Scottish company Sensewhere has launched the latest version of its indoor global positioning system, which it claims is accurate to less than five metres in up to 99 percent of indoor locations.
The Edinburgh-based company (formerly known as Satsis) specialises in hyper-local positioning technology and applications for mobile devices.
Its approach is based on proprietary software that uses crowdsourced location data to deliver highly-accurate location, even deep indoors where conventional GPS systems cannot penetrate and work.
This, the company claims, will prove to be hugely attractive for pedestrian navigation purposes, as well as for indoor advertising, social networks, and other indoor-location-based applications.
But how does it work? Well it seems that Sensewhere automatically crowd-sources and cross-references radio frequency (RF) access point data via users’ own devices. The company says it does this cheaply and dynamically, “creating an almost limitless proprietary global RF location database that self-corrects with use.”
“Sensewhere will allow social networks, device manufacturers and app developers to finally capitalise fully on the enormous potential of highly-accurate indoor location,” the company boasted.
These signals are then compared against Sensewhere’s database of fixed-location reference points. The company says it uses “industry-leading proprietary low power algorithms to provide an accurate and reliable indoor location.”
The company admits that this database driven approach is used by other indoor navigation systems, but it insists that such an approach is only as good as the accuracy of the database that drives it. Sensewhere claims that in the past comparable solutions have fallen down because the reference points in the ‘real world’ are often disconnected, moved or changed.
Its approach is different however as it uploads updated reference point information as it fixes a location.
“By cross-referencing this information from different sources, at different times, sensewhere improves the accuracy of indoor location over time, autonomously mapping RF reference points in a way that is self-correcting, updated by every device that determines its own position, reliable, and more accurate than other solutions,” said the company.
“This is the first time in the world anyone has produced this kind of automatically self-improving location network, requiring no input from the user,” said Rob Palfreyman, CEO of Sensewhere. “This represents the next stage in the evolution of location. sensewhere is less expensive, less time-consuming, and more accurate than more traditional methods of location database-building, such as ‘war-driving’ or ‘fingerprinting’.”
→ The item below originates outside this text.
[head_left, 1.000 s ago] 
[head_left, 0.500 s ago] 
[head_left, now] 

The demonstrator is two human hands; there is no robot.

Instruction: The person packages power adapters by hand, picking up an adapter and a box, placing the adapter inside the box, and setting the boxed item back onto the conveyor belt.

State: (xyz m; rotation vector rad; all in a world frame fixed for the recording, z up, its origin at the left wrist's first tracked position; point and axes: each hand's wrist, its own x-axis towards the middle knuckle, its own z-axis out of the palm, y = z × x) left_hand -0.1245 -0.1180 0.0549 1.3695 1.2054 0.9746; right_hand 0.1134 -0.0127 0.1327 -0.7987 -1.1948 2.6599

“List most of the major problems experienced with even the best indoor location networks to-date; accuracy; reliability; automation; cost-effectiveness: sensewhere has provided the ideal balance of these considerations for economical, accurate real-world deployment,” he added.
“This is the first system capable of offering the level of indoor accuracy and reliability required for, say, storefront virtual advertising or voucher provision, while remaining a realistic commercial proposition for use nationwide,” Palfreyman said. “It has no physical infrastructure or setup costs in terms of installing dedicated reference points. Organisations simply need to ‘tie into’ sensewhere’s software, and let sensewhere’s backend systems do the work.”
The company offers simple APIs so that other companies can tie it into its back-end systems. It also caters for the front-end after producing apps for both iPhone, Android and Symbian handsets.
Earlier this month British chip specialist, Cambridge Silcon Radio (CSR) unveiled a hardware alternative to this system, with its new SiRFusion chip for mobile phones that also allows for indoor navigation.
The CSR chip uses indoor Wi-Fi positioning, as well information from the MEMS sensors (accelerometers, gyros and compasses) on the phone. In order to determine what floor you are on, it uses the phone’s barometer.
These indoor navigation developments come amid concerns that the UK is becoming too reliant on technology for navigation.
In March, a report by the Royal Academy of Engineering warned that people in the UK had become overly reliant on satellite navigation systems such as GPS, making the technology a prime target for criminals intent on disrupting the country’s infrastructure.